• [TASK DESCRIPTION] What you write must be the lines from the one holding "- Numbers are" through the final line of the records below, reproduced exactly, minus the pictures.

Source data

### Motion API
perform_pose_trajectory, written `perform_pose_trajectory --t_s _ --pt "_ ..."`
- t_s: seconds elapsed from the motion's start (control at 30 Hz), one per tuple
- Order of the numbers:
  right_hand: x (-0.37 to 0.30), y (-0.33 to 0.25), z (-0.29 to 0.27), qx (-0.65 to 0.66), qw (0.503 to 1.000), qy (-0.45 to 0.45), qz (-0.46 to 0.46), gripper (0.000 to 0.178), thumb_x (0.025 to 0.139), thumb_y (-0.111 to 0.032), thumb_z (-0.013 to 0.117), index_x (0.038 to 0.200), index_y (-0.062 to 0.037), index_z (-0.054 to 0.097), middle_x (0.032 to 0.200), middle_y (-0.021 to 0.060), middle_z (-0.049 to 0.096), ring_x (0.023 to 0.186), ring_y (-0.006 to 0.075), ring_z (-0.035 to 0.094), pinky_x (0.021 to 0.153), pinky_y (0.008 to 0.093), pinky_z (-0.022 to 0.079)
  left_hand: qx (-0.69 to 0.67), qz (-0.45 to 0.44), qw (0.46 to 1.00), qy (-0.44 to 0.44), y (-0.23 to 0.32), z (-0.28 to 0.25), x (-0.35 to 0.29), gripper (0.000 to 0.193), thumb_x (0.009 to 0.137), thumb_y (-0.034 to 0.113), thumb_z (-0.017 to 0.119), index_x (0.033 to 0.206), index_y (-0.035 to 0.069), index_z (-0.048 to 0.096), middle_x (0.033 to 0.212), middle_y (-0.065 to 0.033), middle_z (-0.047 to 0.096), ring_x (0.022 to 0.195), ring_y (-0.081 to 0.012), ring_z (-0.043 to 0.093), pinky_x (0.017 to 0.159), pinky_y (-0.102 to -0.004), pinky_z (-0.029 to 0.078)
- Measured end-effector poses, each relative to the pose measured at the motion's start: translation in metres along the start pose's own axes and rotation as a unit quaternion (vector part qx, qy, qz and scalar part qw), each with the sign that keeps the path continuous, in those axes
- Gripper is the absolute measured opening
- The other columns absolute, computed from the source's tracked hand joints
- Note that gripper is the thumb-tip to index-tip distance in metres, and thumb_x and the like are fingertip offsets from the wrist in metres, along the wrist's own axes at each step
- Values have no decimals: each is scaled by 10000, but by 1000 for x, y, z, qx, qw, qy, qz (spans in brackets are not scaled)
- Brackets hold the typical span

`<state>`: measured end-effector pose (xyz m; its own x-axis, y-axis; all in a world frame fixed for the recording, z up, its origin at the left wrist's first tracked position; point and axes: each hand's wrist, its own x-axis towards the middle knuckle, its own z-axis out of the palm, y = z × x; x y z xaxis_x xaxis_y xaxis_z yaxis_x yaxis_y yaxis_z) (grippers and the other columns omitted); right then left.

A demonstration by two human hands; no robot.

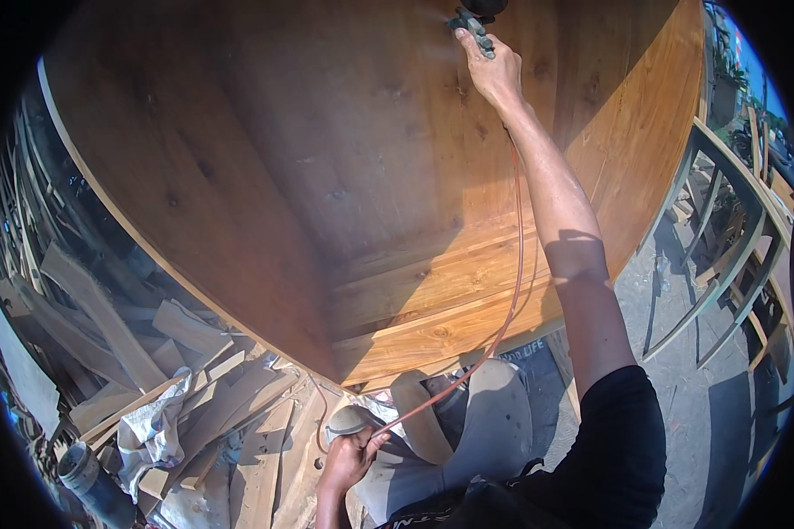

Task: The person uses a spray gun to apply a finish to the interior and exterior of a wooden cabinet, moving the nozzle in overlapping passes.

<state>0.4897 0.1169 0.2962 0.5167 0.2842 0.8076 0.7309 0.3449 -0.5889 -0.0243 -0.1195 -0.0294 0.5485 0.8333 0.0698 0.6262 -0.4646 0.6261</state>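
My right hand (500, 75) is stretched far forward, its fingers wrapped round a spray gun (476, 33) with a dark cup at the upper edge of the view. A faint mist hangs to the left of the gun. Around it opens a large brown wooden cabinet (450, 273), its inner boards partly in shadow and partly sunlit. From the gun a thin reddish air hose (501, 339) curves down to my left hand (348, 458), which grips it low in front of my lap. The trigger finger's position is too small to make out.
Offcuts and planks (194, 326) lie heaped at the left, with a white cloth sack (153, 430) and a dark cylindrical container (93, 480) among them. At the right, curved wooden frames (732, 291) lean over the grey ground (688, 414). The cabinet's edge (176, 269) runs close to my legs.
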Motion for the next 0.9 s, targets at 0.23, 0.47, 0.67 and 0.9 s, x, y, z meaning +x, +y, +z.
perform_pose_trajectory --t_s 0.23,0.47,0.67,0.9 --pt "38 -27 7 58 991 109 -56 553 997 -545 714 964 7 731 785 222 701 756 290 691 755 424 546 -4 -15 1000 -2 -3 2 1 390 1063 387 695 896 35 712 609 -157 604 591 -388 641 585 -476 489" --pt "40 -57 16 138 977 142 -74 337 1014 -334 752 1128 -19 778 805 181 705 720 158 630 694 368 533 -22 -26 999 -4 -4 2 -1 358 1069 362 693 929 35 732 599 -137 598 574 -349 645 580 -459 495" --pt "32 -53 18 126 982 107 -94 424 1012 -450 728 1038 -28 749 845 189 727 788 217 711 727 411 547 -11 -24 1000 -2 -2 -1 -5 352 1069 366 693 953 39 747 598 -122 610 576 -343 656 576 -455 500" --pt "-19 -16 -1 49 999 3 -6 651 992 -637 704 850 -2 690 672 122 638 671 250 619 718 429 527 4 -33 999 -6 -8 -2 -11 348 1072 382 680 1023 54 784 599 -125 618 588 -361 661 584 -455 508"
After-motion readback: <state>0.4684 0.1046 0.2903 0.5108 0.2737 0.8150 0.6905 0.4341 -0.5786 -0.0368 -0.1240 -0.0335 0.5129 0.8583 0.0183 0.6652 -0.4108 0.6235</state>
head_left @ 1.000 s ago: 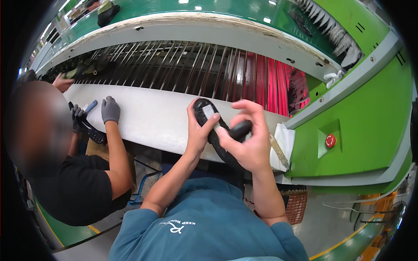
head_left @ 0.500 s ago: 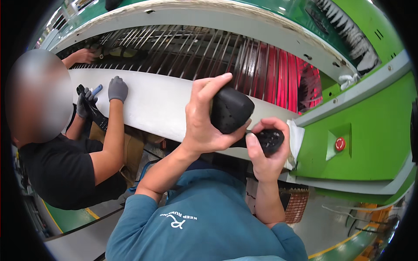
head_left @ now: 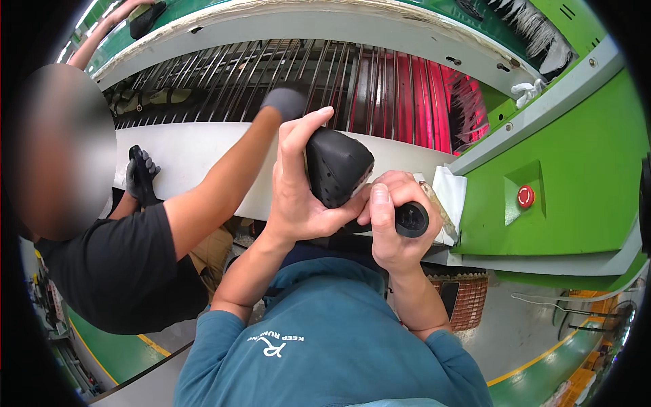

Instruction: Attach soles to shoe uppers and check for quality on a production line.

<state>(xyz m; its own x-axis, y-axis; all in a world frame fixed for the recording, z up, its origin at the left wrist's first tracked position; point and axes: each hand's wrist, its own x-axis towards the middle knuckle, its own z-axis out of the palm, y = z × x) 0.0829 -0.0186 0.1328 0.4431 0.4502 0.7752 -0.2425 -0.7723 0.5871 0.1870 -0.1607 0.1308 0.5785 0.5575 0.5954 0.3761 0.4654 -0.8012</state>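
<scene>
My left hand (head_left: 291, 183) is wrapped round a black, rounded shoe-like piece (head_left: 339, 166) dotted with small holes. It is held up in front of my chest, with my thumb under its lower edge. My right hand (head_left: 400, 230), close beside it, grips a black round-ended piece (head_left: 411, 219) with a dark hollow in its end. Some dark material shows below the hands, but I cannot tell whether the two black pieces are joined. The fingertips of both hands meet between them.
A white ledge (head_left: 203, 146) runs ahead, with metal rollers (head_left: 271, 74) and a red glow behind it. At right stands a green machine (head_left: 563, 183) with a red button (head_left: 525, 197). Close at left, a co-worker's arm (head_left: 224, 166) reaches over the ledge. A wicker basket (head_left: 468, 298) is below.
My hands have shifted slightly left and closer together. The right-hand piece has turned, its hollow end now facing up. The co-worker's gloved hand has swung forward and right over the rollers.
</scene>
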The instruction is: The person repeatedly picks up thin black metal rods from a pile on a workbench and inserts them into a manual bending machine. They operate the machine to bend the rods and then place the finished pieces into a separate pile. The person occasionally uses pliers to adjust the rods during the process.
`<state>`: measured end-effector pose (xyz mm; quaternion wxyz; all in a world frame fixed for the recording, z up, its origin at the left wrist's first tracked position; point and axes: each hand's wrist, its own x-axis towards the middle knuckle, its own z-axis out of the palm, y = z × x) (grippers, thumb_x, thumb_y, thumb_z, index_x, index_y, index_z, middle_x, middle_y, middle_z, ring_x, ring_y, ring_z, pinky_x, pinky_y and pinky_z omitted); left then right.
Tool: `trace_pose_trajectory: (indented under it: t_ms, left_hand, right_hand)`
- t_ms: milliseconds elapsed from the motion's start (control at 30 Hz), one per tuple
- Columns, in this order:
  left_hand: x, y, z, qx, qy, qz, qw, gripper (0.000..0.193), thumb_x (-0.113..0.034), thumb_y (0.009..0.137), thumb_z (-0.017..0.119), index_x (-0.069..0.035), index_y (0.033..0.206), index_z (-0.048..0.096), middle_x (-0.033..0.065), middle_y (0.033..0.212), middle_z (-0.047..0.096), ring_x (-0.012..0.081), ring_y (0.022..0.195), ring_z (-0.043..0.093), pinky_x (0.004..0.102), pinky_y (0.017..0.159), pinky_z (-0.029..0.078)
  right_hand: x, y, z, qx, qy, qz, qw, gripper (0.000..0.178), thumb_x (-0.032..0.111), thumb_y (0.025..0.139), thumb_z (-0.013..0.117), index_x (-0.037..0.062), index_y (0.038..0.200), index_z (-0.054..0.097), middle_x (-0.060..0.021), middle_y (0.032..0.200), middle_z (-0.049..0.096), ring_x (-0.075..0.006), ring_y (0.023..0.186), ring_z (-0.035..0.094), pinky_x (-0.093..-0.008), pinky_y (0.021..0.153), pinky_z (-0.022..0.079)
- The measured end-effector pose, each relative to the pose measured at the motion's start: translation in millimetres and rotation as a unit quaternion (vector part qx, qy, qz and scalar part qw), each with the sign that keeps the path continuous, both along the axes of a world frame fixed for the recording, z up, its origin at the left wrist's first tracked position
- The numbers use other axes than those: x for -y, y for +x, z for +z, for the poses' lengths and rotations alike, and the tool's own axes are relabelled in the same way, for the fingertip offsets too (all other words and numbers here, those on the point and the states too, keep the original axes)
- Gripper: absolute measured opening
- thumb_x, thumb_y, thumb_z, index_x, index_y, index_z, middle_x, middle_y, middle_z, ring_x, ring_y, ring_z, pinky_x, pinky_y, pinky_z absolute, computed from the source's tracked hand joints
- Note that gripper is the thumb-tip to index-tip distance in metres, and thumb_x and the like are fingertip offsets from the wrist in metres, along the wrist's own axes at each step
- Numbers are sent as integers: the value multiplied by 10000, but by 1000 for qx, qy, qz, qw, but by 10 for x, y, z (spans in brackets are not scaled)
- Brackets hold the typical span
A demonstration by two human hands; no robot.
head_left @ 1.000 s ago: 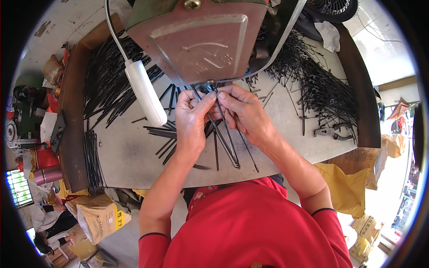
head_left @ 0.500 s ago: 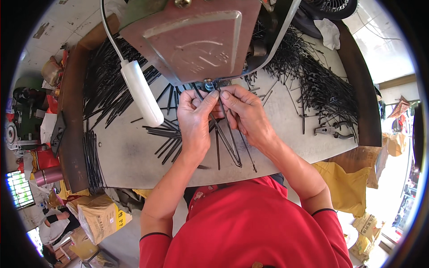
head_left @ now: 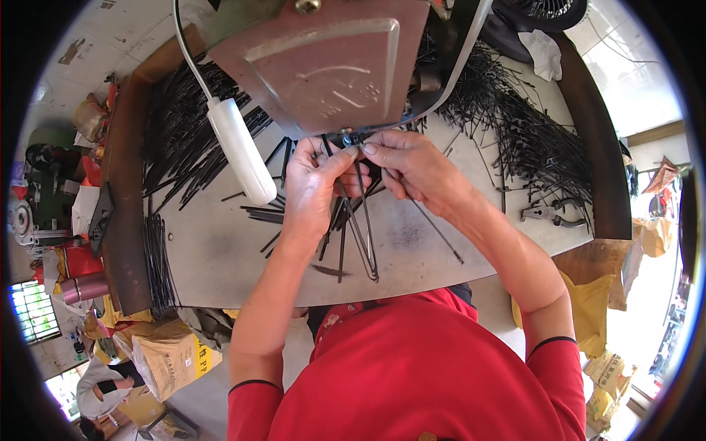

• [SOLUTION]
- Numbers are sent as integers: the value multiplied by 10000, but by 1000 for qx, qy, qz, qw, but by 10 for x, y, z (spans in brackets are not scaled)
- Brackets hold the typical span
A demonstration by two human hands; no robot.
head_left @ 1.000 s ago: 
head_left @ 0.500 s ago: 
head_left @ now: 

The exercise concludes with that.